В то утро – а может быть, день или вечер, поскольку время суток не имело
значения – я пришла в библиотеку раньше мисс Винтер и дожидалась ее, стоя у
окна. Моя бледная сестра-близнец прижала кончики своих пальцев к моим, притягивая меня умоляющим взглядом, затуманивая оконное стекло своим
холодным дыханием. Чтобы соединиться с ней, мне нужно было всего лишь
разбить эту хрупкую преграду.
– На что вы смотрите? – раздался позади меня голос мисс Винтер.
Я медленно повернулась.
– Сядьте! – резко скомандовала она. И затем: – Джудит, подбросьте еще
дров в огонь и, будьте добры, принесите этой девушке что-нибудь поесть.
Я села на стул.
Джудит принесла чашку какао и тосты. Мисс Винтер продолжила рассказ, а я слушала, прихлебывая горячий напиток.
***
«Я вам помогу», – сказал он. Но что он мог сделать? Он был слишком
молод.
Я избавилась от юнца, послав его за доктором Модели, а сама тем
временем заварила крепкий сладкий чай и выпила подряд несколько чашек.
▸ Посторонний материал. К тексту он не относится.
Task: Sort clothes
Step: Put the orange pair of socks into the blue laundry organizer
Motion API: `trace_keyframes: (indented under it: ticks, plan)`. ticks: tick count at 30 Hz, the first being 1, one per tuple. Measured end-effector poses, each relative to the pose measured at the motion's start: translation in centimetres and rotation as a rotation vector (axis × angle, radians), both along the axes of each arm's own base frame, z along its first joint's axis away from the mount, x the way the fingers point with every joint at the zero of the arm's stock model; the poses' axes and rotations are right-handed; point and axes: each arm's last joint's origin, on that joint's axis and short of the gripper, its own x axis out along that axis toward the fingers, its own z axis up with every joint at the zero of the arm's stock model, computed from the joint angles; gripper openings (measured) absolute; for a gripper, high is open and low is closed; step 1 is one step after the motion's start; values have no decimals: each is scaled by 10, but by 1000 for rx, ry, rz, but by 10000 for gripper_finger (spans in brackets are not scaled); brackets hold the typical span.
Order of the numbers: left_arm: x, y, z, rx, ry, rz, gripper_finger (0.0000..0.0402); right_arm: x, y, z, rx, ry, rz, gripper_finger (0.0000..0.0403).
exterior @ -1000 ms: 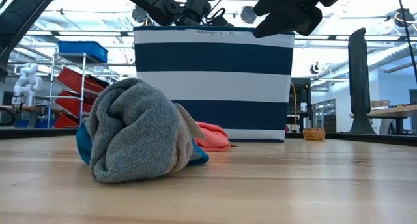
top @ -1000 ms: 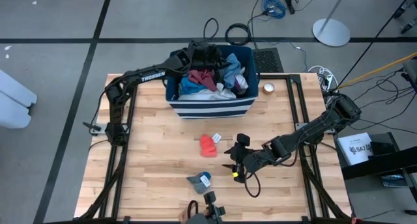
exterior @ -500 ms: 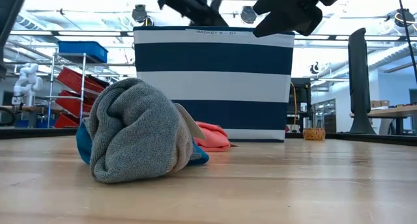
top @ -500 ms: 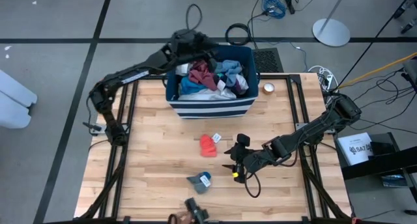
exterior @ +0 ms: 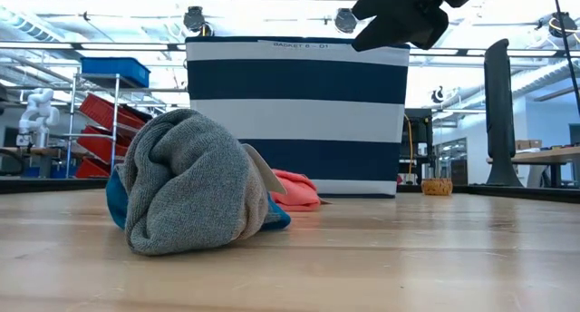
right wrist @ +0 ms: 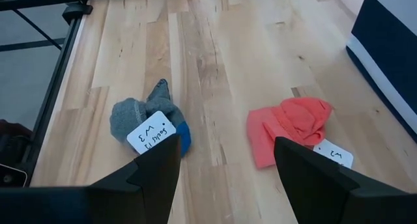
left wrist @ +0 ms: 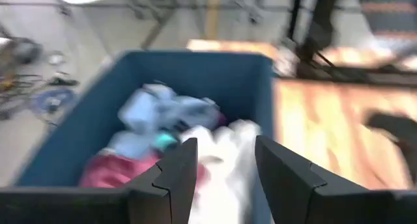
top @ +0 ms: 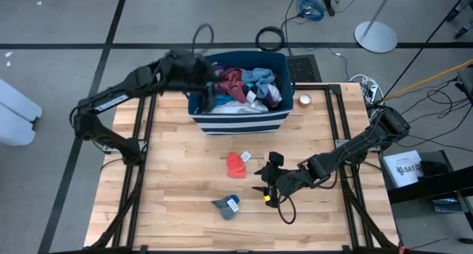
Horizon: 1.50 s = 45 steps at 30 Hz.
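Left gripper [left wrist: 220, 168] hangs over the left rim of the navy striped bin [top: 238, 122] at the far side of the table [top: 177, 180]; its fingers are parted and hold nothing. Inside the bin lie mixed clothes: a maroon piece [top: 230, 80], a light blue piece [top: 259, 77] and a white piece [top: 235, 103].

Right gripper [top: 267, 182] hovers over the near right of the table, fingers spread, empty. Left of it, a red-orange garment [top: 236, 164] with a paper tag lies mid-table. Nearer, a grey sock bundle [top: 226, 206] with a blue edge and a label rests on the wood, apart from the red-orange garment.
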Motion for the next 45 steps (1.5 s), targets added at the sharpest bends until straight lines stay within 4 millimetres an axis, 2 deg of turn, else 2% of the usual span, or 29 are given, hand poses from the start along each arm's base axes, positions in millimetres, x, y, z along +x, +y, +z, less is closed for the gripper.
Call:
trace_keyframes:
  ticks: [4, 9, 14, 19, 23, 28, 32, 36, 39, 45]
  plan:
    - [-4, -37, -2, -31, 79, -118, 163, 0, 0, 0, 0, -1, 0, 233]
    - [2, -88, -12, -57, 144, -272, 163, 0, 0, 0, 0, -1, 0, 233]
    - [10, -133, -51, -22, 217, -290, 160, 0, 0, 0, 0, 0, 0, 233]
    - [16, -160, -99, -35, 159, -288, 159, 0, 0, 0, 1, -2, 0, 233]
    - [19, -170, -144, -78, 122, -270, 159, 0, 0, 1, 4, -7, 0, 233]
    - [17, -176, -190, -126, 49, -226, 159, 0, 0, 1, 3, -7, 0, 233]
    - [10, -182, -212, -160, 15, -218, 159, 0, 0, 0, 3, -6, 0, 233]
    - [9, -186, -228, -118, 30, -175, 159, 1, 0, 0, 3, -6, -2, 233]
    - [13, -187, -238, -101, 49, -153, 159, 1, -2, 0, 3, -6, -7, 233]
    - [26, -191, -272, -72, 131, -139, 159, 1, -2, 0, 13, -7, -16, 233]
Мне нужно было многое обдумать, и обдумать быстро. К тому времени, как
опустел заварочный чайник, мои глаза были уже сухими. Пришла пора
действовать.
Я успела подготовиться к их приходу. Услышав на аллее шаги юнца и
доктора, я вышла им навстречу.
– Эммелина, бедное дитя! – воскликнул доктор и протянул руки в
сочувственном жесте, словно хотел меня обнять.
Я сделала шал назад, и он остановился.
– Эммелина?
Он растерялся, мучительно соображая. Или Аделина? Но как такое
возможно? Нет, это исключено. Он не рискнул произнести мое имя.
– Извините, – пробормотал он неловко.
Я не помогла ему выйти из затруднения. Вместо этого я расплакалась.
Не по-настоящему. Мои истинные слезы – а у меня их накопилось много –
оставались при мне. Я знала, что вскоре – этим вечером, завтра или, может, через несколько дней – я заплачу по-настоящему и буду плакать часами, оставшись одна. Плакать о Джоне. Плакать о себе. Я буду громко рыдать, вопить сквозь слезы, как плакала в раннем детстве, когда только Джон мог меня
утешить, гладя по голове своей шершавой, пахнувшей табаком и сырой землей
ладонью. Это будут горячие и тяжелые слезы, и когда они иссякнут (если
иссякнут), мои глаза превратятся в две красные воспаленные щелки, через
которые я едва смогу видеть мир.
Но мои настоящие слезы не предназначались для доктора и ему подобных.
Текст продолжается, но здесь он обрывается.